__PROBLEM STATEMENT__. The following entries are to be repeated exactly, and the pictures are to be left behind.

__DATASET ENTRIES__.

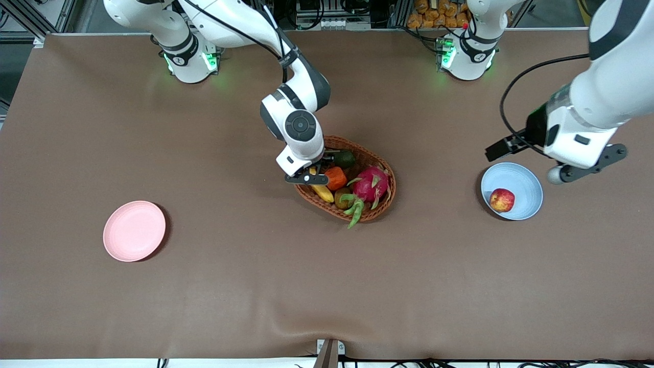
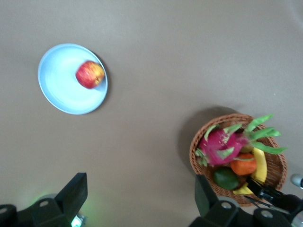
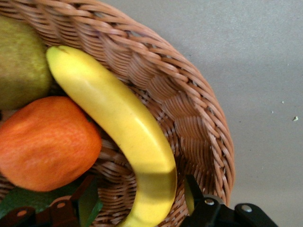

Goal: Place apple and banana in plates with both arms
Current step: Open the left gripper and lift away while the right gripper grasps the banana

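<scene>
The yellow banana [image 1: 323,192] [image 3: 128,127] lies in the wicker basket [image 1: 382,203] against its wall. My right gripper [image 1: 312,177] [image 3: 139,196] reaches down into the basket and is open, one finger on each side of the banana with a gap showing. The red apple [image 1: 502,200] [image 2: 90,74] rests in the light blue plate [image 1: 522,179] [image 2: 59,92] toward the left arm's end. My left gripper [image 1: 506,146] [image 2: 140,191] hangs open and holds nothing, up in the air beside that plate. The pink plate [image 1: 134,231] sits bare toward the right arm's end.
The basket [image 2: 199,156] also holds a pink dragon fruit [image 1: 369,186], an orange fruit [image 1: 335,178] [image 3: 45,142] pressed beside the banana, and a green fruit [image 1: 345,159]. Brown cloth covers the table.
</scene>
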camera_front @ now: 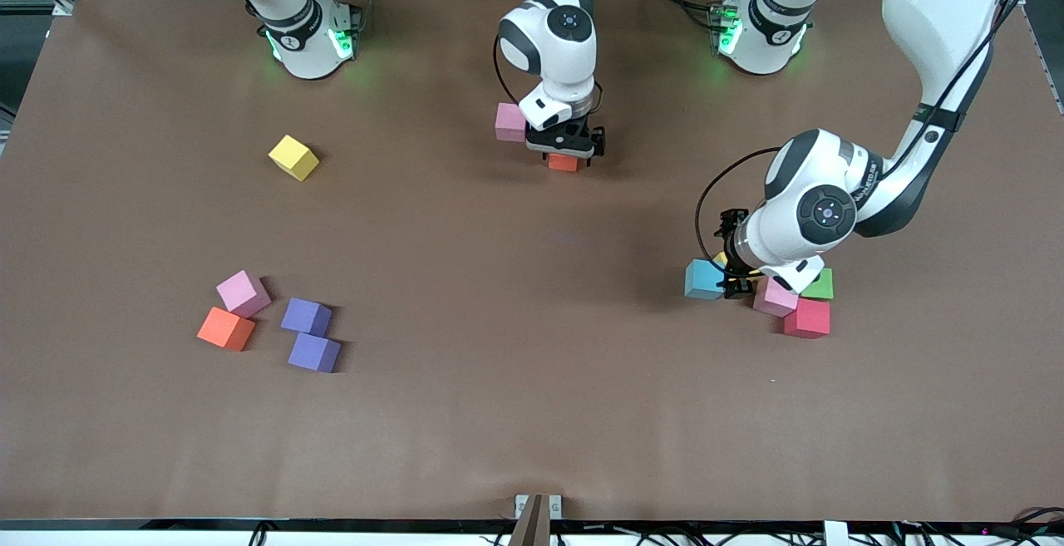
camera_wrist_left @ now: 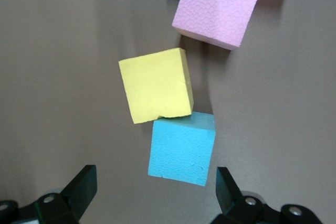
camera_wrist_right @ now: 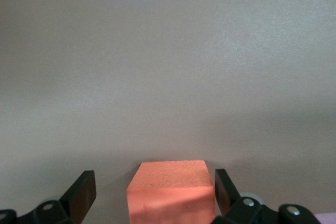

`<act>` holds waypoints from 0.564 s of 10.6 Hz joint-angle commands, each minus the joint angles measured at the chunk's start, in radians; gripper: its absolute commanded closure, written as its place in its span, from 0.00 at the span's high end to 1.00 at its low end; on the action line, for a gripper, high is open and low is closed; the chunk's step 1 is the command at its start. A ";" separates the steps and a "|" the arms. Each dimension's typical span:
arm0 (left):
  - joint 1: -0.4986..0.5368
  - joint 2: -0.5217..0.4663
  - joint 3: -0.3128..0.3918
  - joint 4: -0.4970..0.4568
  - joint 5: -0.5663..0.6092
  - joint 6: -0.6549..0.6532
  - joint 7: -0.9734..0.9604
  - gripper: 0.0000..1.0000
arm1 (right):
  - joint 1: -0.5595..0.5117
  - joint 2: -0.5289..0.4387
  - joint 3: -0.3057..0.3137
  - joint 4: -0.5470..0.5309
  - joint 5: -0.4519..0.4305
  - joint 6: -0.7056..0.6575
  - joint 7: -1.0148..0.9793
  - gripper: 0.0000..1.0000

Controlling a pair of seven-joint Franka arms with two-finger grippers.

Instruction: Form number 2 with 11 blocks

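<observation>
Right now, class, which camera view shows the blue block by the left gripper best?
The left wrist view: the blue block fills it, lying between open fingers and touching a yellow block. The front view shows it small beside the arm; the right wrist view misses it.

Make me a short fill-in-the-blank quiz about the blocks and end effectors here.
1. The right end effector stands open around a red-orange block, beside a ____ block.
2. The left end effector is open at the ____ block.
3. That block touches a ____ block.

Missing: pink; blue; yellow
</observation>
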 commanded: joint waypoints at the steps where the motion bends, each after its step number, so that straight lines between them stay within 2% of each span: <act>1: 0.007 0.002 -0.003 -0.049 0.058 0.080 -0.027 1.00 | -0.015 0.005 0.000 0.011 -0.014 0.002 -0.008 1.00; 3: 0.009 0.025 -0.003 -0.063 0.102 0.117 -0.030 1.00 | -0.065 0.002 -0.006 0.012 -0.016 0.001 -0.112 1.00; 6: 0.009 0.039 -0.003 -0.063 0.128 0.146 -0.030 1.00 | -0.250 -0.012 -0.047 0.027 0.001 -0.005 -0.542 1.00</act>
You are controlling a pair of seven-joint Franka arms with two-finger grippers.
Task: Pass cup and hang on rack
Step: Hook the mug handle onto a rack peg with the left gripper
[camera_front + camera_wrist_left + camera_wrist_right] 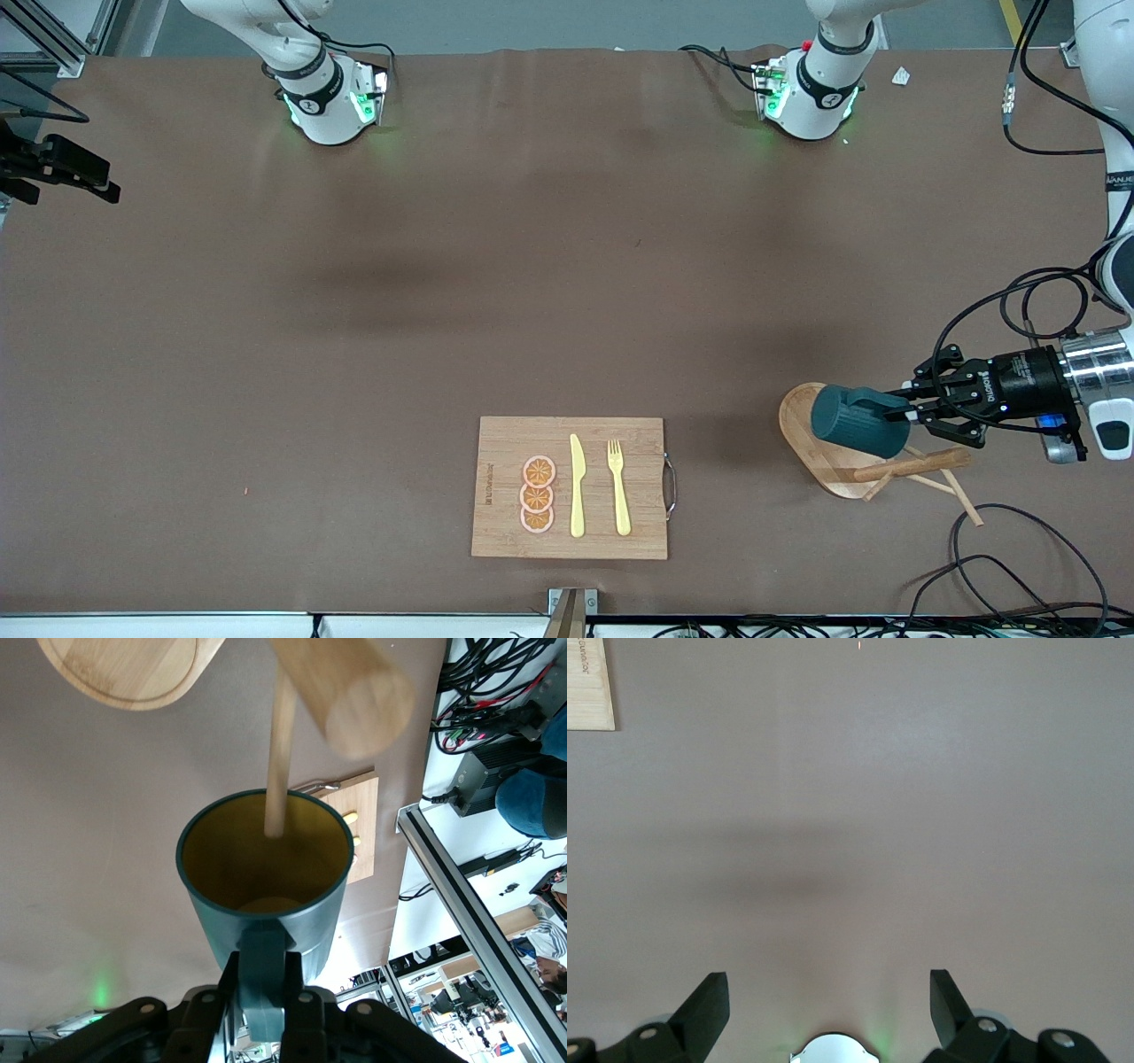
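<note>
The dark teal cup (858,422) hangs in the air over the wooden rack's oval base (800,415), lying on its side. My left gripper (913,413) is shut on its loop handle (263,964). In the left wrist view the cup's ochre mouth (257,870) faces the rack's thick post (347,693), and a thin peg (282,753) points into the mouth. My left gripper (263,981) clamps the handle from both sides. My right gripper (827,983) is open over bare table, with nothing between its fingers; it does not show in the front view.
A wooden cutting board (499,447) lies near the table's front edge, with a yellow knife (577,486), a yellow fork (617,488) and orange slices (538,494) on it. A corner of the board (589,682) shows in the right wrist view. Cables (1001,567) lie near the rack.
</note>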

__ANSWER FOR THE TASK__.
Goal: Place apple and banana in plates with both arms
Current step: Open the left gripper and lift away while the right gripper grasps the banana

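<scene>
The yellow banana [image 1: 323,192] [image 3: 128,127] lies in the wicker basket [image 1: 382,203] against its wall. My right gripper [image 1: 312,177] [image 3: 139,196] reaches down into the basket and is open, one finger on each side of the banana with a gap showing. The red apple [image 1: 502,200] [image 2: 90,74] rests in the light blue plate [image 1: 522,179] [image 2: 59,92] toward the left arm's end. My left gripper [image 1: 506,146] [image 2: 140,191] hangs open and holds nothing, up in the air beside that plate. The pink plate [image 1: 134,231] sits bare toward the right arm's end.
The basket [image 2: 199,156] also holds a pink dragon fruit [image 1: 369,186], an orange fruit [image 1: 335,178] [image 3: 45,142] pressed beside the banana, and a green fruit [image 1: 345,159]. Brown cloth covers the table.
</scene>
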camera_front @ now: 
camera_wrist_left @ now: 
camera_wrist_right @ now: 

`<act>` holds waypoints from 0.564 s of 10.6 Hz joint-angle commands, each minus the joint angles measured at the chunk's start, in radians; gripper: its absolute commanded closure, written as its place in its span, from 0.00 at the span's high end to 1.00 at its low end; on the action line, for a gripper, high is open and low is closed; the chunk's step 1 is the command at its start. A ";" separates the steps and a "|" the arms. Each dimension's typical span:
arm0 (left):
  - joint 1: -0.4986..0.5368
  - joint 2: -0.5217..0.4663
  - joint 3: -0.3128..0.3918
  - joint 4: -0.4970..0.4568
  - joint 5: -0.5663..0.6092
  - joint 6: -0.6549..0.6532
  - joint 7: -0.9734..0.9604
  - gripper: 0.0000..1.0000
arm1 (right):
  - joint 1: -0.5595..0.5117
  - joint 2: -0.5289..0.4387
  - joint 3: -0.3057..0.3137
  - joint 4: -0.5470..0.5309
  - joint 5: -0.4519..0.4305
  - joint 6: -0.7056..0.6575
  - joint 7: -1.0148..0.9793
  - gripper: 0.0000..1.0000

Controlling a pair of seven-joint Franka arms with two-finger grippers.

Instruction: Form number 2 with 11 blocks

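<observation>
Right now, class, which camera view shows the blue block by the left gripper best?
The left wrist view: the blue block fills it, lying between open fingers and touching a yellow block. The front view shows it small beside the arm; the right wrist view misses it.

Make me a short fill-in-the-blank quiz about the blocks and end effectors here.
1. The right end effector stands open around a red-orange block, beside a ____ block.
2. The left end effector is open at the ____ block.
3. That block touches a ____ block.

Missing: pink; blue; yellow
</observation>
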 commanded: joint waypoints at the steps where the motion bends, each after its step number, so that straight lines between them stay within 2% of each span: <act>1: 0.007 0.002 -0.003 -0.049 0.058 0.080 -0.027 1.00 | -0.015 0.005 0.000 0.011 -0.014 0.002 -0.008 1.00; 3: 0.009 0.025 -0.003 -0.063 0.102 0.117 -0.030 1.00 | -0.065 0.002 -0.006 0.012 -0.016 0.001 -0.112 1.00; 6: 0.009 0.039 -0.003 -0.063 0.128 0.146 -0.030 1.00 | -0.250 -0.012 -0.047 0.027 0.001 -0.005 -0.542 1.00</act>
You are controlling a pair of seven-joint Franka arms with two-finger grippers.
Task: Pass cup and hang on rack
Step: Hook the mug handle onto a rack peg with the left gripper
[camera_front + camera_wrist_left + camera_wrist_right] 
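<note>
The dark teal cup (858,422) hangs in the air over the wooden rack's oval base (800,415), lying on its side. My left gripper (913,413) is shut on its loop handle (263,964). In the left wrist view the cup's ochre mouth (257,870) faces the rack's thick post (347,693), and a thin peg (282,753) points into the mouth. My left gripper (263,981) clamps the handle from both sides. My right gripper (827,983) is open over bare table, with nothing between its fingers; it does not show in the front view.
A wooden cutting board (499,447) lies near the table's front edge, with a yellow knife (577,486), a yellow fork (617,488) and orange slices (538,494) on it. A corner of the board (589,682) shows in the right wrist view. Cables (1001,567) lie near the rack.
</note>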

Nothing more remains to be added to this answer.